Task goal: Using the material that follows, output exactly the lines from the one containing "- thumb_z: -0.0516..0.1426" through the one containing "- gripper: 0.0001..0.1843", with both ends kept.

Records for the exercise Start Marker

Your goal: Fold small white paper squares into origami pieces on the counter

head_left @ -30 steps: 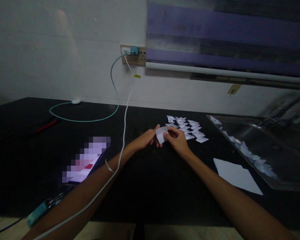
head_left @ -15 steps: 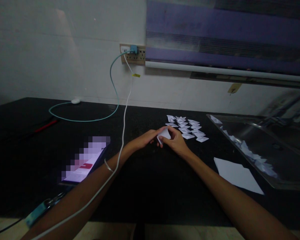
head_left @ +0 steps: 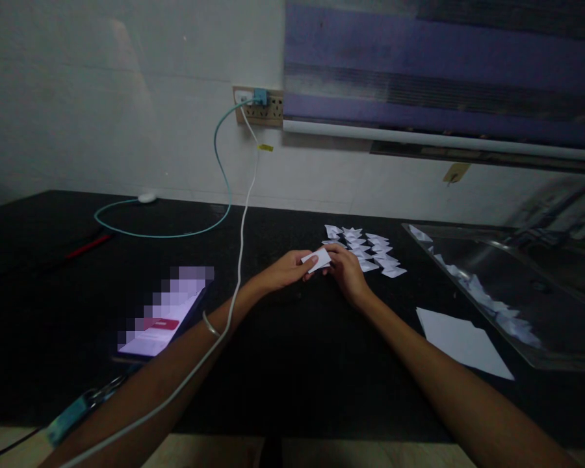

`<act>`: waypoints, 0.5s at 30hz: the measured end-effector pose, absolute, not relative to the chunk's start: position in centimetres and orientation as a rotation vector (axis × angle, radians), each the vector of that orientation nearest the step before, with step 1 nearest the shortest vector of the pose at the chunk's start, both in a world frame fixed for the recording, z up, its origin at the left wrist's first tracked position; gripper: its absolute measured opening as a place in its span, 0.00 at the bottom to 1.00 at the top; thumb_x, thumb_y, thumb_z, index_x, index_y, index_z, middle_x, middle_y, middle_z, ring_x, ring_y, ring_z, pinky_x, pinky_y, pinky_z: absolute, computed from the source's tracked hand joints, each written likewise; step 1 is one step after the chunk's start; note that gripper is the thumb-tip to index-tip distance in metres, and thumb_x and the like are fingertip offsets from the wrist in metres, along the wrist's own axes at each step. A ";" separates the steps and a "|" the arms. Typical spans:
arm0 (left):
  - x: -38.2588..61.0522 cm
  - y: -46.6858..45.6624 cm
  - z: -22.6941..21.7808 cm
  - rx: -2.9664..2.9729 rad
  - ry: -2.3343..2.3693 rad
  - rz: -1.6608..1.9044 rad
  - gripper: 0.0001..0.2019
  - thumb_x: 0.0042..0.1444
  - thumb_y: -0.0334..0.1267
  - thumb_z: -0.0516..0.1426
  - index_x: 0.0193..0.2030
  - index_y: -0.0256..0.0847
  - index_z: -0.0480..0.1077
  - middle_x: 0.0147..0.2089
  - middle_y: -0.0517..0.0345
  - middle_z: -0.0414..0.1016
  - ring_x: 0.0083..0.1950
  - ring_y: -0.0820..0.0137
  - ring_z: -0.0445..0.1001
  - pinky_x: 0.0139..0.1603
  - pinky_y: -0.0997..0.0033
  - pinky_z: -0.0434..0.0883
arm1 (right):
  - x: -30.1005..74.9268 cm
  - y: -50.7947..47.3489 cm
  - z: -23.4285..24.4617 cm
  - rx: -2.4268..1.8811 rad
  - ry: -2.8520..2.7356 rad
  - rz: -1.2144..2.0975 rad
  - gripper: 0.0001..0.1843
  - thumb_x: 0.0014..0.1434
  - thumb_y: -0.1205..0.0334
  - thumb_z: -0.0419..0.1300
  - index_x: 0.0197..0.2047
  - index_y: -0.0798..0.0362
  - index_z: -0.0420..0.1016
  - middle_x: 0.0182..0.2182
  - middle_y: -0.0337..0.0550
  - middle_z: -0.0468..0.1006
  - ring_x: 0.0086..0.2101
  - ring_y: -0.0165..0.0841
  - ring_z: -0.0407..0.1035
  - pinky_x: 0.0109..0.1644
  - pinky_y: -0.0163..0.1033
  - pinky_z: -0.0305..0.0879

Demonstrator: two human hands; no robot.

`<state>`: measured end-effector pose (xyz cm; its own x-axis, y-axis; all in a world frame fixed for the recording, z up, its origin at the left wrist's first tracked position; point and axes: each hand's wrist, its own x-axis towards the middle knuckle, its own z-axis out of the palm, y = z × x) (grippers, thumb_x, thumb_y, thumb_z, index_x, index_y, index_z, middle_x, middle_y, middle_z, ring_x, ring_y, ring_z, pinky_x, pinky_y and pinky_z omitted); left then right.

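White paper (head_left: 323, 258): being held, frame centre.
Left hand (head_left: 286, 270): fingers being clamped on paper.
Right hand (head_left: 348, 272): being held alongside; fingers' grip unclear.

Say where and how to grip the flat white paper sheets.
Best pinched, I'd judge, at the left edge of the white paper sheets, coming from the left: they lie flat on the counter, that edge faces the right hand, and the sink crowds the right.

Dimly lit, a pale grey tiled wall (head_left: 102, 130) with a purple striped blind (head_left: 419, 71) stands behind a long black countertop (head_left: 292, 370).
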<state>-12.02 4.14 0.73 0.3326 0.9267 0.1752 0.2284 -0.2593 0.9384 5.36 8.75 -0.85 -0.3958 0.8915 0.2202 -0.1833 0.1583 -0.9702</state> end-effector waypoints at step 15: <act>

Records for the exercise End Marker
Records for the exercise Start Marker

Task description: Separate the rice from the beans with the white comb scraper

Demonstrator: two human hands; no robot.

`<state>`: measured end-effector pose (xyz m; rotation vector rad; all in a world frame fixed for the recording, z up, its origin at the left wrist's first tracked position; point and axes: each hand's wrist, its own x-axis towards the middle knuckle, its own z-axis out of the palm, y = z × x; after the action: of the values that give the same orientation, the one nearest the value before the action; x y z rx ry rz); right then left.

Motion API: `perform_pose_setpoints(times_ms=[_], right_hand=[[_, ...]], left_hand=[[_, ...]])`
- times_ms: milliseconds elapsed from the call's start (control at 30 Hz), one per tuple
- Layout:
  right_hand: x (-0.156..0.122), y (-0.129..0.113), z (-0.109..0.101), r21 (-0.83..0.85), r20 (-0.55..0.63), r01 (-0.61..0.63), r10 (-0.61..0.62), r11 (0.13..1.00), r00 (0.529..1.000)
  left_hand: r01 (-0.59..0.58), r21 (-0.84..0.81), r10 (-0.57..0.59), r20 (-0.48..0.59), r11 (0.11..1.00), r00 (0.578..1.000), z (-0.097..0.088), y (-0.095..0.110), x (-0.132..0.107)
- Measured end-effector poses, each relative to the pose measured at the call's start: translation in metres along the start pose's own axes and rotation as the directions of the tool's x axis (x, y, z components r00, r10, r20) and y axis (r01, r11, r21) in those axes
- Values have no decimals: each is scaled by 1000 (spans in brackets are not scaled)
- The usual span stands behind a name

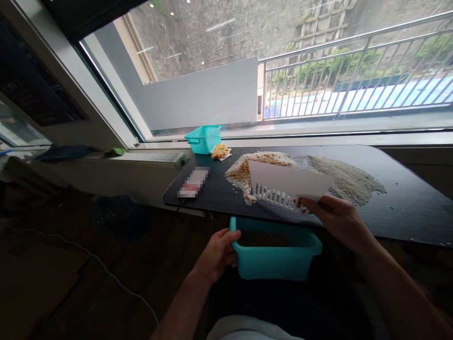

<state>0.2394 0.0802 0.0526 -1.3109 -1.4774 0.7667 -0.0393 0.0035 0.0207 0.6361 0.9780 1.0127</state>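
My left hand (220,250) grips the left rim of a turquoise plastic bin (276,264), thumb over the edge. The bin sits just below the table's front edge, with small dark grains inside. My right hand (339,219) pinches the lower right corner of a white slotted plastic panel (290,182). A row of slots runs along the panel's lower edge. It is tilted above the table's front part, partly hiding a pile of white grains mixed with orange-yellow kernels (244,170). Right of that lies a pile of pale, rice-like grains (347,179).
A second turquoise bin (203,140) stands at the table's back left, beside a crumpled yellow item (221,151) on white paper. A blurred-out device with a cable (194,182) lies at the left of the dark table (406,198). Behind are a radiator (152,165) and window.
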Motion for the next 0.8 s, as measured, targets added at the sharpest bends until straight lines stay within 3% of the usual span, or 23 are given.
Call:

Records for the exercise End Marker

Response to the exercise:
  - thumb_z: -0.0516..0.1426
  - index_x: 0.0193..0.2030
  - index_y: -0.0256..0.0847
  - index_z: -0.0480..0.1077
  - middle_x: 0.0147..0.2089
  - middle_y: -0.0517..0.0345
  - middle_z: -0.0414..0.1016
  - ring_x: 0.0083..0.1950
  - ring_y: -0.0820..0.0137
  - ring_z: -0.0445..0.1001
  - pinky_x: 0.0139..0.1603
  - pinky_y: -0.0997..0.0033
  - pinky_z: -0.0434..0.0883
arm1 (right):
  - x: -30.1005..74.9268 cm
  - y: -50.7947..47.3489 cm
  - z: -23.4285..24.4617 cm
  - rx: -2.4268..1.8811 rad
  - ry: -2.8520..2.7356 rad
  - rz: -1.2144..2.0975 rad
  - gripper: 0.0001..0.1843

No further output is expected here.